Als alles goed gaat, moet er worden tal van goed verdeeld polytheen chromosomen. Figuur 1 toont een voorbeeld van een dergelijke voorbereiding, dubbele gelabeld met een marker voor interband regio's in het groen en met een kleurstof die vlekken de gestreepte regio's in het blauw. Als er onvoldoende spreiding wordt verkregen, zal de chromosomen zien eruit als kleine bolletjes, zoals weergegeven in figuur 2. Aan de andere kant, als er teveel verspreiden zich heeft voorgedaan, zal de chomosomes te dun en uitgebreid of in sommige gevallen versnipperd in kleine stukjes, zoals aangegeven in figuur 3.

Figuur 1. Polytheen squash voorbereiding dubbel gelabeld met antilichaam tegen de JIL-een histon H3S10 kinase (in rood) en Hoechst (blauw).

Figuur 2. Polytheen squash met onvoldoende verspreiden.

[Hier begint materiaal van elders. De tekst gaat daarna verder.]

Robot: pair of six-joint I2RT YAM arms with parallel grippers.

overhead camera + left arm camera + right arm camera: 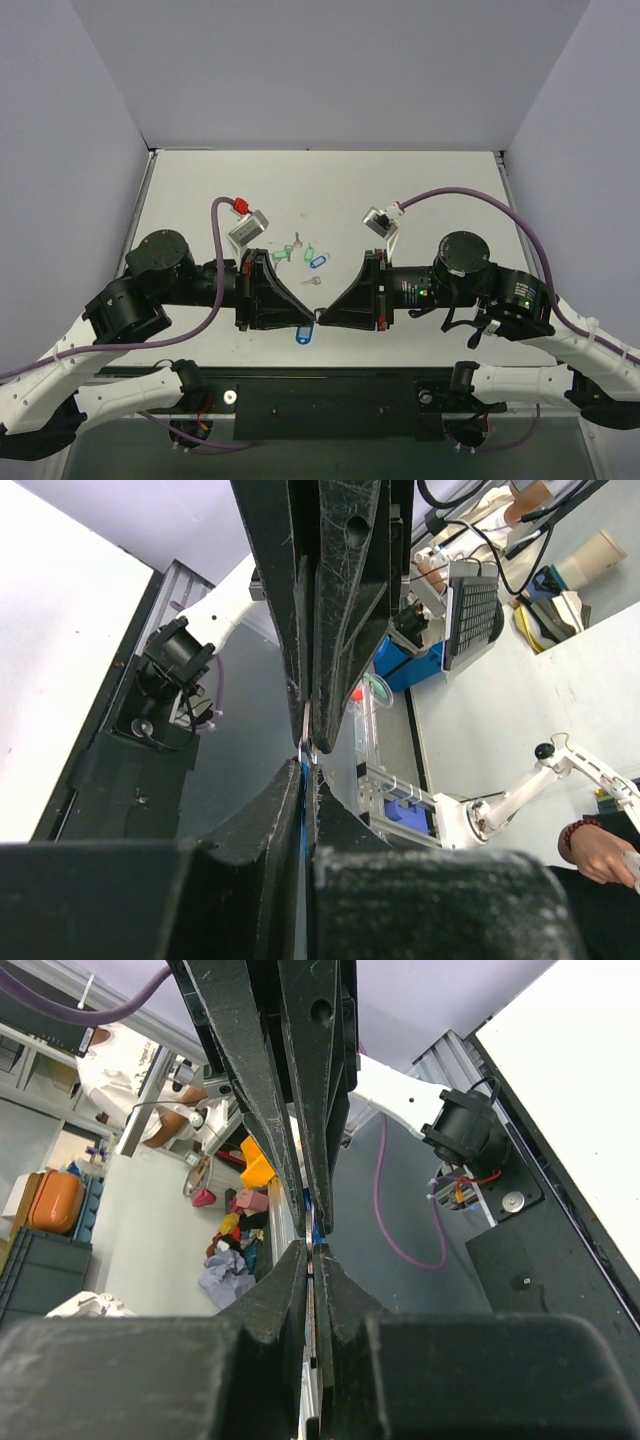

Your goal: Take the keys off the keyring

Figuur 3. Polytheen squash met te veel verspreiden.

Discussion

De opname van azijnzuur en melkzuur in de conventionele squash fixatie-protocollen faciliteert zowel interband resolutie en chromosomale arm verspreiden, maar helaas sommige epitopen niet overleven deze behandeling. Een voorbeeld van een dergelijke epitoop is H3S10ph (Cai et al.., 2008). Omdat behandeling met zuur heeft ook het nadeel dat het de inherente fluorescentie van GFP-gemerkte eiwitten, Dimario et al. lest. (2006) recent ontwikkelde een formaldehyde-based "zuurvrij squash techniek" die voor de directe visualisatie van GFP-fusie-eiwit op polytheen chromosomen mogelijk te maken zonder GFP-antilichaam etikettering, alsmede voor de opsporing van antilichamen van zuur-gevoelige epitopen. De wijzigingen voor deze procedure worden verder in detail beschreven in Johansen et al.. (2009). Een vertegenwoordiger zuur vast polytheen squash voorbereiding dubbel gelabeld met antilichaam tegen de JIL-een histon H3S10 kinase en Hoechst wordt getoond in Fig. 1.